FORGOTTEN CHILDREN

Saturday, June 29, the State Day Care Advisory Committee held the last of a series of 6 hearings around the state. Approximately sixty people attended the Cleveland hearings to observe and give testimony. Although the majority were women, some male politicians, ministers, reporters and daddies attended. The committee will prepare a report for publication and for the State Director of Public Welfare, Mr. Bates, to use in preparing state child care programs and legislation.

Ms. Ruth Thompson, committee chairperson, gave a brief introduction and began calling people forward to testify.

TESTIMONY

Women describing different situations had many of the same problems-not enough money, not enough space, administrative neglect and confusion about overlapping and seemingly contradictory state and local laws, federal and welfare regulations.

While costs are rising, funding is drying up or long gone and women's wages are right where they were a decade ago. Ms. Lescher,

operator of the "Kiddie Tot Day Nursery" at É. 125th and St. Clair, described the renovating she had to do to meet fire and building standards. Ms. Joan Congrin of Portage County has operated a center in her home for 10 years but said she could not afford to meet the standards on her own. "Do you know that one fire door costs $500.00? They wanted me to put one in my kitchen" The local bank refused her a loan. Ms Lescher, close to tears, said, "This hurts me when they say the centers don't meet high enough standards. They give me a week to do this and that and they can come anytime, I work hard but I can't meet all this."

Ms. Grayson, President of the League of Women Voters testified that working women in Cleveland can't afford day care when they can find it. Ms. Waxman of the Cleveland State University Student Government Day Care Center commented that CSU students could not afford to support their families, pay tuition and day care costs too (as high as $25 or $30 per week, per child in Cleveland). A migrant farm worker reminded the panel that migrant children do not qualify for welfare day care and are left in the hands of young children while older children and parents work in the fields.

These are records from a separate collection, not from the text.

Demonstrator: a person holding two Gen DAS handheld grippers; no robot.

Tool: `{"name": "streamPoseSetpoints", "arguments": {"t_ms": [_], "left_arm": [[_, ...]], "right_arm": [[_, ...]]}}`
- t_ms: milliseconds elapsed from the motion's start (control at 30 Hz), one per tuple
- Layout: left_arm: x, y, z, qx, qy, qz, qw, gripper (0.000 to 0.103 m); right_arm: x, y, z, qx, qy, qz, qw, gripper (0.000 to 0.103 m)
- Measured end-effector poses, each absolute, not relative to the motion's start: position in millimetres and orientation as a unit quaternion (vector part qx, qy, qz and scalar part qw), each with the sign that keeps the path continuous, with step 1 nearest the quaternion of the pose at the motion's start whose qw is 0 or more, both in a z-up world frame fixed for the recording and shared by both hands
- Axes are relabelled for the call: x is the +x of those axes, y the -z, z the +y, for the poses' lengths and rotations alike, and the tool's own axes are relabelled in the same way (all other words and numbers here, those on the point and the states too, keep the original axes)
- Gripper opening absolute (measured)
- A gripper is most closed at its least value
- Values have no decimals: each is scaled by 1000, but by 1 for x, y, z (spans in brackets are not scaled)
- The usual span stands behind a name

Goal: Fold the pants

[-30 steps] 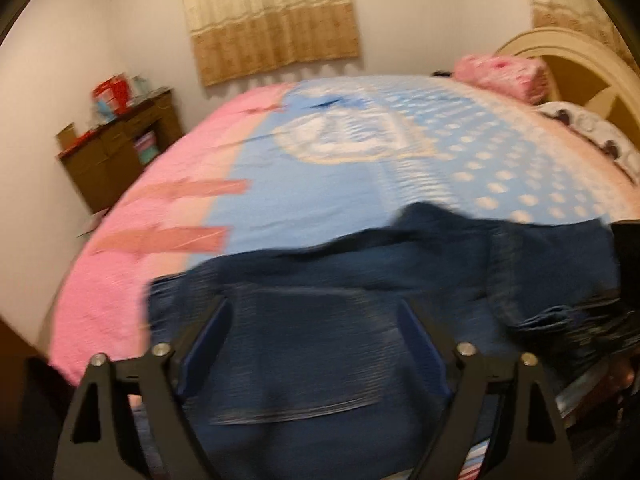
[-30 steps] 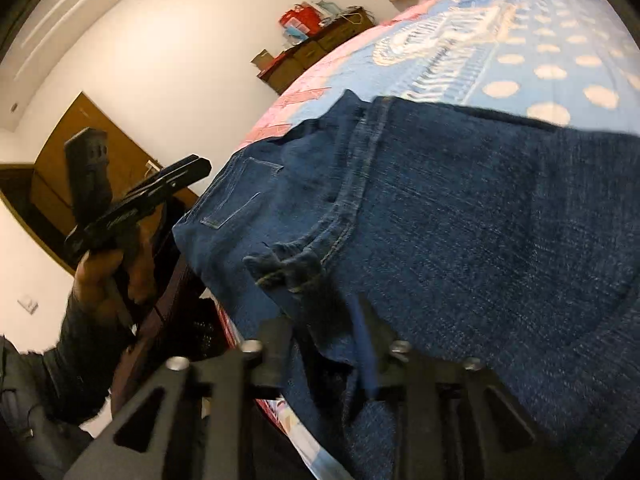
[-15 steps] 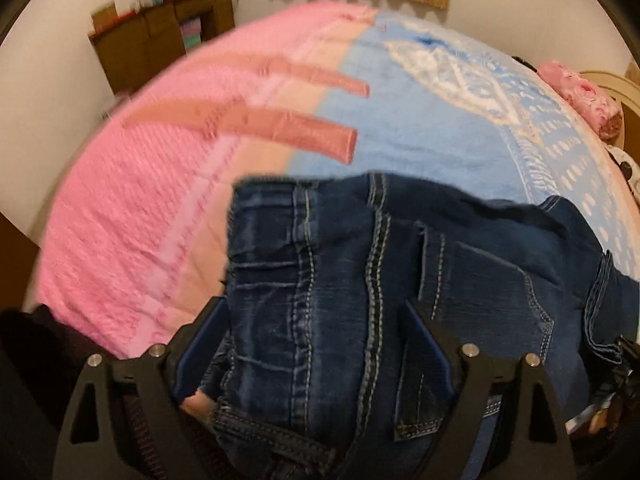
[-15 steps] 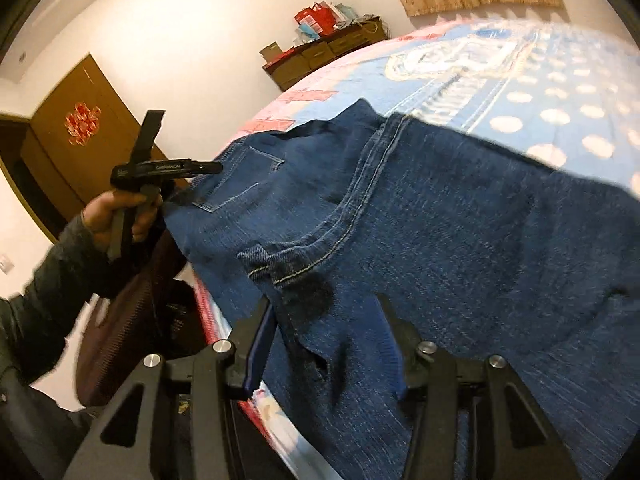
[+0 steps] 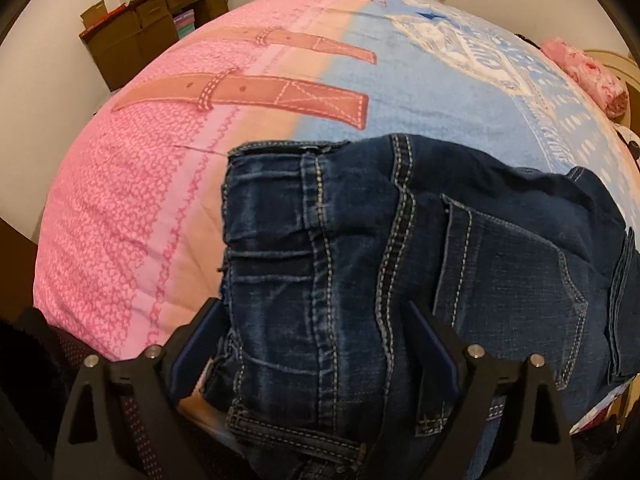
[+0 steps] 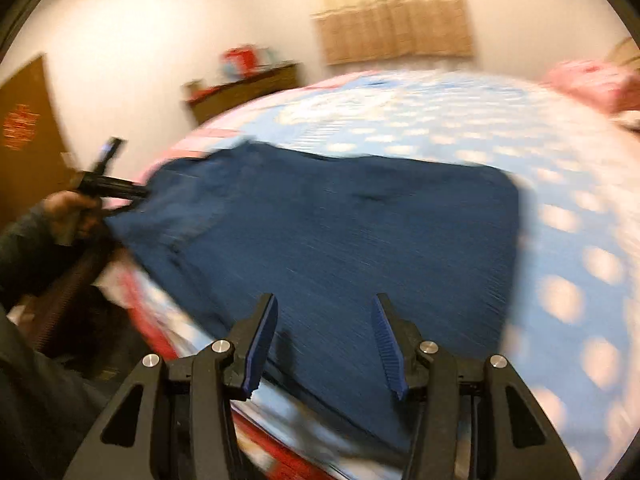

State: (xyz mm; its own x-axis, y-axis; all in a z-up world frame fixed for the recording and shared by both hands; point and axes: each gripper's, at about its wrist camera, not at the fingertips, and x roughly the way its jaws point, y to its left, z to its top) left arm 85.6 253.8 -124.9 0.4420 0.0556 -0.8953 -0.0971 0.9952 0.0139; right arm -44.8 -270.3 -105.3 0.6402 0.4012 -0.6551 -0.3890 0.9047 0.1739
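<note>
My left gripper (image 5: 316,320) has its jaws spread wide over the jeans (image 5: 400,264), at the waistband near the bed's (image 5: 120,208) front edge. My right gripper (image 6: 324,344) is spread with nothing between the pads, above the folded denim. I read no writing anywhere. Bare quilt lies open beyond the jeans.

A pink-and-blue bedspread (image 5: 168,208) fills mid-frame. A brown cabinet (image 5: 136,40) is seen upper left, a beige curtain (image 6: 392,12) at top, a pink pillow (image 5: 592,76) at right.
</note>
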Motion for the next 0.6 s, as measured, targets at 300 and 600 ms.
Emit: {"name": "streamPoseSetpoints", "arguments": {"t_ms": [300,600], "left_arm": [[79,128,264,-57,-30,523,850,93],[58,120,269,-75,-34,503,860,93]], "right_arm": [[-54,114,-318,76,-107,392,911,51],[-34,104,-325,82,-146,383,908,14]]}}
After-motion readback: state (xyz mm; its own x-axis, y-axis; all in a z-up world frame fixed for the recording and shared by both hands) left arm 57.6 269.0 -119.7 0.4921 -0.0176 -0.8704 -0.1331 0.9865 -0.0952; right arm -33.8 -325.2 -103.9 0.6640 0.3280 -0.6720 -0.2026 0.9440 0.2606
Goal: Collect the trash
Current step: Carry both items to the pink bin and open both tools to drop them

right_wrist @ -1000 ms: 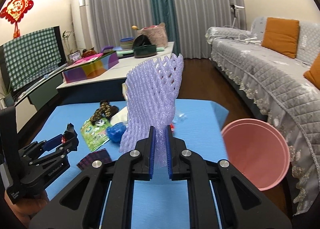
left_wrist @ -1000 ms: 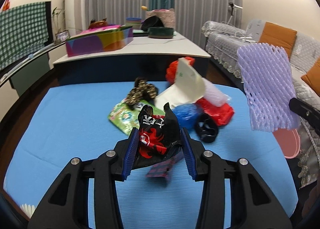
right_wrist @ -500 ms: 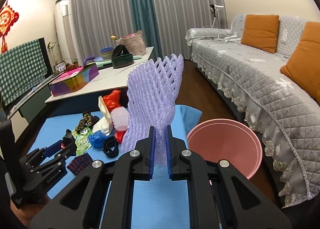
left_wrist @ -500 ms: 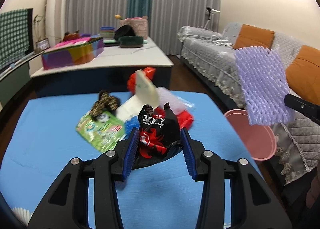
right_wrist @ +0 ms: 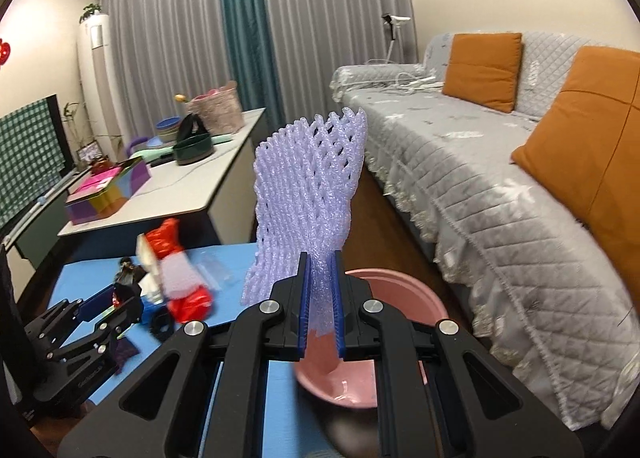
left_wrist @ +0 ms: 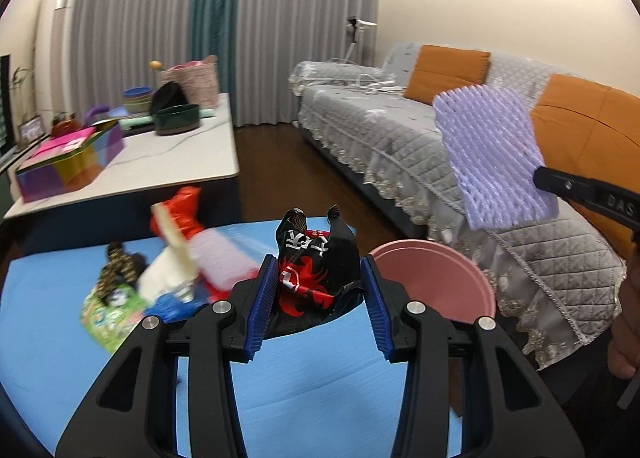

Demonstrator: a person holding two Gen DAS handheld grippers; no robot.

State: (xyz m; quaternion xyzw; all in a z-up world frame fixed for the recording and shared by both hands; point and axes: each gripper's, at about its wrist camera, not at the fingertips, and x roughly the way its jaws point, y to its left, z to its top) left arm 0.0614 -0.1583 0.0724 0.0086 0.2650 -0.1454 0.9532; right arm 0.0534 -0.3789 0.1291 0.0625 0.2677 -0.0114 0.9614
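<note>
The blue surface [left_wrist: 60,338] is seen carrying a loose pile of leftover trash [left_wrist: 176,278] at its far side: a red bag, white paper, a green printed packet and a dark patterned wrapper, blurred in both views. Off the surface's right edge, beside the grey sofa [right_wrist: 460,178], a pink basin [left_wrist: 436,282] is placed low, and it is judged to be the collecting bin.

A purple foam net [right_wrist: 312,194] is pinched at its lower end by the right gripper [right_wrist: 320,318], whose jaws are pressed nearly together, and it is held upright above the basin's near rim. The net is light, springy and open-meshed, so it could be caught on the blue pads at release, or could drift outside the rim if it is let go before being centred.

A black and red wrapper [left_wrist: 316,274] is clamped between the jaws of the left gripper [left_wrist: 320,306], which are held fairly wide by the crumpled bulk. It is held in the air over the surface, just left of the basin. It is glossy, creased and printed with white characters; a slip from the grip is possible, and a drop short of the basin is judged likely if it is freed too early.
</note>
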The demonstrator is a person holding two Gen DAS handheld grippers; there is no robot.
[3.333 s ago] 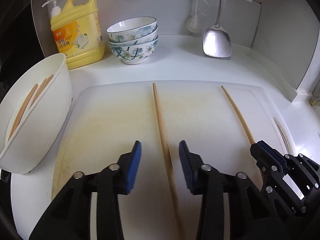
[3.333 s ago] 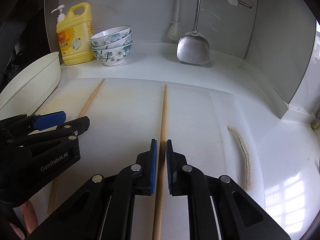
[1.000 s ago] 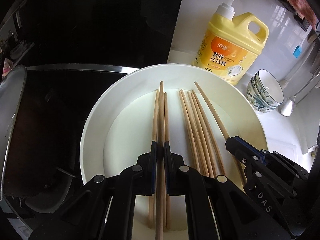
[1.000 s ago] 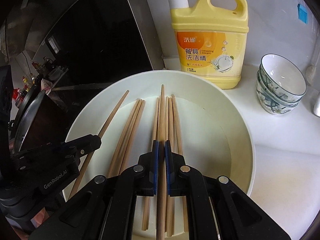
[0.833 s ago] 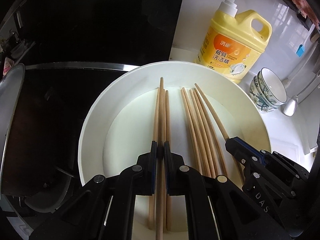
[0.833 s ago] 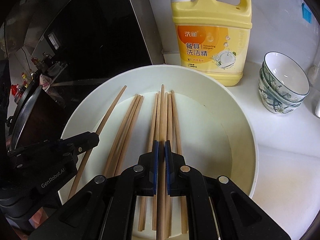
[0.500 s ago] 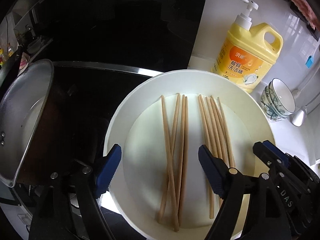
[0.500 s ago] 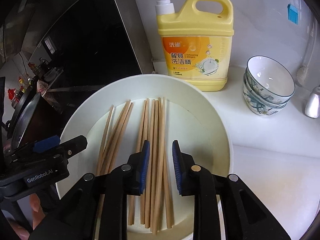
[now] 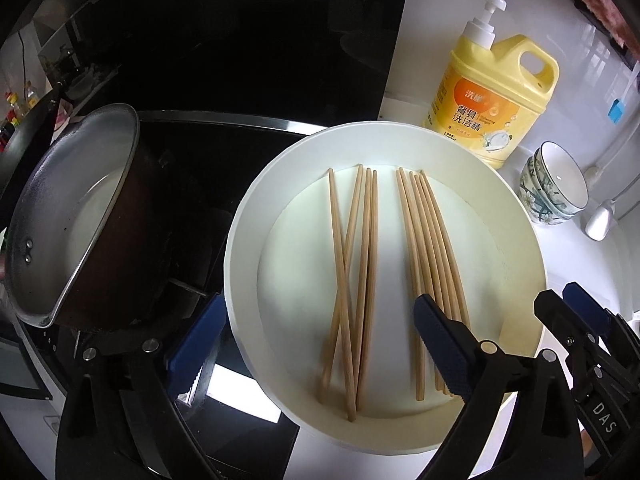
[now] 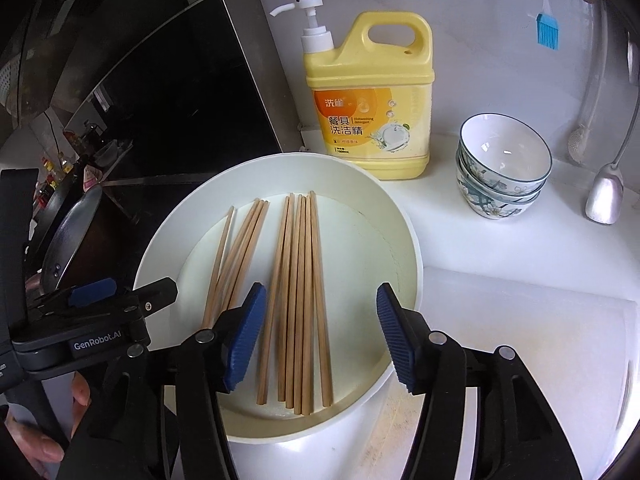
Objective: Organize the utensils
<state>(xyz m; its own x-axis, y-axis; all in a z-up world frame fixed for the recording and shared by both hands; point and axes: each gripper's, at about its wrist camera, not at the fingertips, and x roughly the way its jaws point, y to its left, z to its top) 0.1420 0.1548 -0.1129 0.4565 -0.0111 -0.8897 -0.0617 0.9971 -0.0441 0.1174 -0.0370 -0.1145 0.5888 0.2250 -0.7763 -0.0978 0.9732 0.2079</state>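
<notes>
Both drops are complete: the chopsticks point(image 10: 298, 300) lie in the white basin point(image 10: 404, 236). Your left gripper point(image 9: 316, 344) and right gripper point(image 10: 320, 336) have just been opening, jaws wide, nothing gripped. Lift both straight clear of the rim.

The white counter point(image 10: 500, 240) carries a white basin point(image 10: 404, 240), a yellow detergent jug point(image 10: 372, 100), stacked bowls point(image 10: 504, 168) and a cutting board point(image 10: 540, 340).
</notes>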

Mr. Gerald Austin, a member of the Advisory committee, added that, "millions of dollars appropriated for day care in the early 70's went unspent,” and that in Cleveland, money available for day care goes for the salaries of a couple officials and, "that's all."

ADMINISTRATION

Many speakers complained about the lack of inspections and compliance with laws, and about the small number of centers that are actually licensed. Mr. Austin revealed that the state presently employs only 3 inspectors. Cleveland alone lists 134 Day Nurseries in the yellow pages, and hundreds of others not listed,

Local governments are responsible for the regulation of fire, building safety and food handling laws and are notoriously lax and arbitrary. One woman complained that her church was inspected by the building department and ordered to install 3 fire doors. Later the fire inspector came and told them that the doors weren't necessary-they had already been installed. Food handling deals with general cleanliness only. There are no nutrition standards, even though the state requires centers to submit menus, and as a Case Western Reserve nutritionist testified, there are no nutritionists employed by the state or local governments to inspect the menus submitted.. (Welfare does check for the "basic four foods" even though these are no longer considered adequate criteria of nutritional value.)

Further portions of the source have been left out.